Das Mehl in eine Schüssel sieben, Salz (1 EL) dazugeben und mit lauwarmem Wasser vermischen. Mit der Teigmaschine oder von Hand solange kneten, bis ein weicher und geschmeidiger Teig entsteht. Diesen zu einer Kugel formen, mit Sonnenblumenöl bestreichen und mit einem feuchten Küchentuch abdecken. 15 Minuten ruhen lassen.

In der Zwischenzeit den Lauch rüsten, waschen und in feine Ringe schneiden. Diese in einer Schüssel zusammen mit der Crème fraîche und Salz (1 TL) vermengen. Den Ofen auf 250 °C vorheizen.

Den Teig nun in 8 Stücke teilen. Die Arbeitsplatte mit Mehl bestäuben. Nun den Teig so dünn wie möglich (so dünn wie Zeitungspapier) rund ausrollen. Dabei darauf achten, dass der Teig keine Löcher bekommt.

Nun das Backblech mit der flüssigen Butter ausstreichen, eine erste Teigrondelle hineinlegen und ebenfalls mit etwas Butter bestreichen. Darauf wird nun ein Teil der Füllung verteilt und mit der zweiten Teigrondelle abgedeckt. Diese wird wieder mit Butter bepinselt, mit Füllung belegt und mit einer weiteren Teigschicht bedeckt, bis alle Teigstücke aufgebraucht sind. Am Schluss die Ränder leicht zusammendrücken und mit einer Gabel in Form bringen, so dass die Füllung später nicht ausläuft.

Bei 250 °C dann schön goldbraun backen.
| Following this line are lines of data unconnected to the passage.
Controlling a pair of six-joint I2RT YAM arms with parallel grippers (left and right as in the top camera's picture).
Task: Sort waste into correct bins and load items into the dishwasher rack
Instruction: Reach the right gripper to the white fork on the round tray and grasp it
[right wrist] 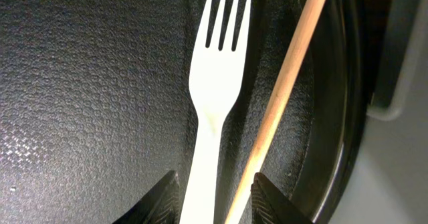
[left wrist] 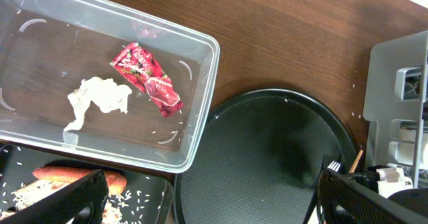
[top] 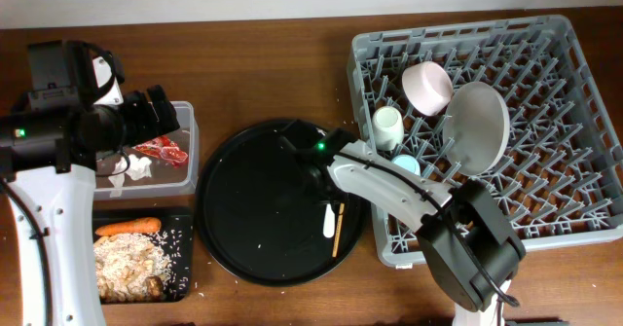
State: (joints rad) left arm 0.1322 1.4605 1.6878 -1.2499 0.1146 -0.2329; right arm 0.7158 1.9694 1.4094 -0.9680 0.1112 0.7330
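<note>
A white fork [right wrist: 217,83] and one wooden chopstick [right wrist: 287,83] lie side by side on the big round black tray [right wrist: 100,83]. My right gripper [right wrist: 215,190] stands low over them, its jaws astride both handles with a gap left of the fork. In the overhead view this gripper [top: 326,196] is at the tray's right side, above the fork [top: 329,219]. My left gripper [left wrist: 214,204] hangs wide open and holds nothing, over the clear tub [left wrist: 200,117] with the red wrapper [left wrist: 147,80] and white tissue [left wrist: 100,97] in it.
The grey dishwasher rack [top: 370,49] on the right holds the pink bowl [top: 428,86], plate [top: 477,126], cream cup [top: 387,125] and blue cup [top: 406,163]. The shallow black tray [top: 185,248] at front left holds the carrot [top: 127,227] and rice scraps [top: 127,263].
</note>
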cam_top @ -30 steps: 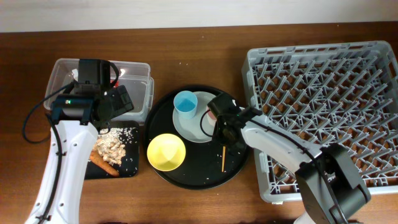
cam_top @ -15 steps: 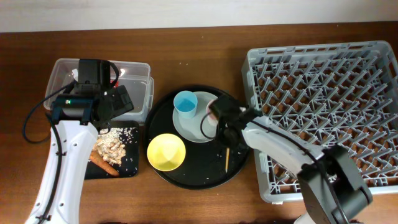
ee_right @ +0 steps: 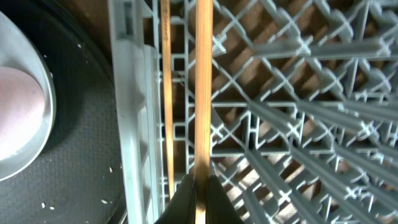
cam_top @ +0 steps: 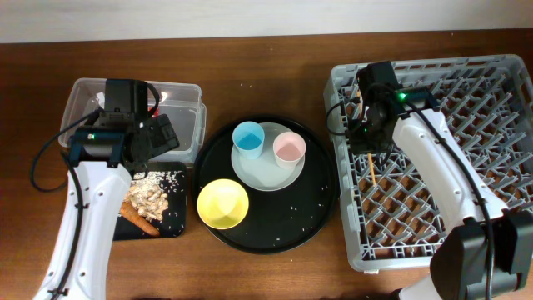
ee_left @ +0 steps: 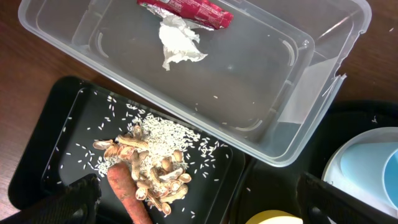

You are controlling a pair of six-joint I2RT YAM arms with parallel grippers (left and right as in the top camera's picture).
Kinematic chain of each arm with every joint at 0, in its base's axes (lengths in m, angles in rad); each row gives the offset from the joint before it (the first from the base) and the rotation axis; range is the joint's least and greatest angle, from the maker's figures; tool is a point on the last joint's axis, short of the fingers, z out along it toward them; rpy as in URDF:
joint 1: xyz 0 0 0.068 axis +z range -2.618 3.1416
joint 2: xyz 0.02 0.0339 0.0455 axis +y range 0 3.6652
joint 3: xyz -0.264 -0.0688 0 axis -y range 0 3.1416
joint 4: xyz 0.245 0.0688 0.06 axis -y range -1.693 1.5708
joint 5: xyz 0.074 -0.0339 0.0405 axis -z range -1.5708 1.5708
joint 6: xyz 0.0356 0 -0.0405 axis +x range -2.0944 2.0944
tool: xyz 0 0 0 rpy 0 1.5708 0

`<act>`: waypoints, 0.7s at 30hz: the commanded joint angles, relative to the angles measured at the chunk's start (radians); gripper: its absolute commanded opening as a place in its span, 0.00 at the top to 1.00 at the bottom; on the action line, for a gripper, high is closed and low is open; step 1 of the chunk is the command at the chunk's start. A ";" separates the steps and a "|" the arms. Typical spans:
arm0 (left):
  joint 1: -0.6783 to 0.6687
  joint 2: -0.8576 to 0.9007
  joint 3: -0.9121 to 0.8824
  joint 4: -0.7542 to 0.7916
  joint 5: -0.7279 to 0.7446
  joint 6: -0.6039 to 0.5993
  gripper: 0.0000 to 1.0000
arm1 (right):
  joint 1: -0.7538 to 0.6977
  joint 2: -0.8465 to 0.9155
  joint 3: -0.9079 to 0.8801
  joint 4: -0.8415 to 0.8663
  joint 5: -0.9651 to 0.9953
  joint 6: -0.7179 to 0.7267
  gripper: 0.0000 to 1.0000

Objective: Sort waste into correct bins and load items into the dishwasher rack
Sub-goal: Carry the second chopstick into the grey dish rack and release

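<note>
My right gripper [cam_top: 370,140] is over the left side of the grey dishwasher rack [cam_top: 466,75], shut on a wooden chopstick [cam_top: 372,171]. In the right wrist view the jaws [ee_right: 199,186] pinch that chopstick [ee_right: 203,93], and a second chopstick [ee_right: 165,93] lies along the rack's left wall [ee_right: 134,124]. The blue cup [cam_top: 247,137] and pink cup [cam_top: 289,148] stand on the pale plate [cam_top: 265,173], beside the yellow bowl [cam_top: 222,203]. My left gripper [ee_left: 211,205] is open and empty above the black tray [ee_left: 56,130] holding flaky scraps [ee_left: 158,174] and the orange-brown piece [ee_left: 127,193]. The clear tub [ee_left: 261,93] holds the red wrapper [ee_left: 186,7] and the tissue [ee_left: 177,40].
The plate, cups and bowl sit on a large round black tray [cam_top: 316,208] between the bins and the rack. Rice grains are scattered on it and on the shallow black tray. The left arm [cam_top: 83,217] runs down along the table's left side.
My right gripper has moved from the round tray up and right to the rack with a chopstick in it. The chopstick that lay on the round tray is gone. The left arm has not moved.
</note>
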 commanded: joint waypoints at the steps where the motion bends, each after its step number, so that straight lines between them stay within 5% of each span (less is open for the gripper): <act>1: 0.003 -0.011 0.010 0.000 -0.007 -0.010 0.01 | -0.005 0.004 0.009 0.016 -0.024 -0.062 0.96; 10: 0.003 -0.011 0.010 0.000 -0.007 -0.010 0.01 | -0.005 0.014 -0.029 0.007 -0.085 -0.062 0.95; 12: 0.003 -0.011 0.010 0.000 -0.007 -0.010 0.01 | -0.005 0.014 -0.040 0.014 -0.085 -0.062 0.54; 13: 0.003 -0.011 0.010 0.000 -0.007 -0.010 0.01 | -0.005 0.014 -0.040 0.014 -0.085 -0.062 0.48; 19: 0.003 -0.011 0.010 0.000 -0.007 -0.010 0.01 | -0.005 0.014 -0.009 0.023 -0.143 -0.013 0.47; 21: 0.003 -0.011 0.010 0.000 -0.007 -0.010 0.01 | -0.005 0.012 0.140 -0.122 -0.185 -0.013 0.45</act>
Nach dem Backen direkt mit etwas kaltem Wasser (ca. 50 ml) besprenkeln und mit einem Tuch ­abdecken. Für ein paar Minuten stehen lassen, damit es etwas weicher wird.

Rezept herunterladen

Arijeta Veseli

Herkunft : Prishtina / Kosovo
Alter : 18
Funktion : Fachverkäuferin Früchte & Gemüse
In der Migros seit : 2016

Welches Gericht aus deiner Heimat vermisst du hier bzw. ist nicht erhältlich?
Fli, ganz klar! Für mich eines der leckersten Gerichte aus der kosovarischen Küche. Es handelt sich dabei um eine pastetenähnliche Kombination aus verschiedenen Teigschichten, Milch, Joghurt und Käse. Die Frauen im Kosovo bereiten es daheim selber zu und verkaufen es auf dem lokalen Markt oder in kleinen Bäckereien. Hierzulande ist es allerdings kaum erhältlich. Das liegt vermutlich daran, dass es sehr aufwändig und zeitintensiv ist und traditionellerweise sogar über dem offenen Holzfeuer zubereitet wird.

Warst du als Kind eine schwierige Esserin?
(lacht laut) Ich bin es immer noch!! Ich muss wohl zugeben, dass ich schon ein wenig heikel bin. Dies auch in Bezug auf bei uns typische Speisen. So verschmähe ich so ziemlich jedes Gericht mit Zwiebeln drin. Für eine Kosovarin eigentlich total untypisch! Aber auch Kartoffeln, welche bei uns oft verwendet werden, müssen bei mir nicht zwingend auf dem Teller landen. Eine der schlimmsten Speisen für mich, ist aber zeitgleich auch eine der typischsten im Kosovo: Pasul. Dabei handelt es sich um einen Eintopf mit weissen Bohnen, der einfach nur fürchterlich stinkt und mir rein gar nicht schmeckt.

Zu guter Letzt: du bist ja noch jung und sicherlich trifft man dich hin und wieder mal im Club beim Tanzen. Welches Gericht ist deiner Meinung nach die beste Unterlage für den Ausgang?
Dann gibt’s bei mir Pite, was denn sonst? (Rezept siehe gegenüberliegende Seite) Das schmeckt, macht satt und hält hin. So lässt sich’s länger ­tanzen und… bietet eine solide Prophylaxe gegen den Kater danach!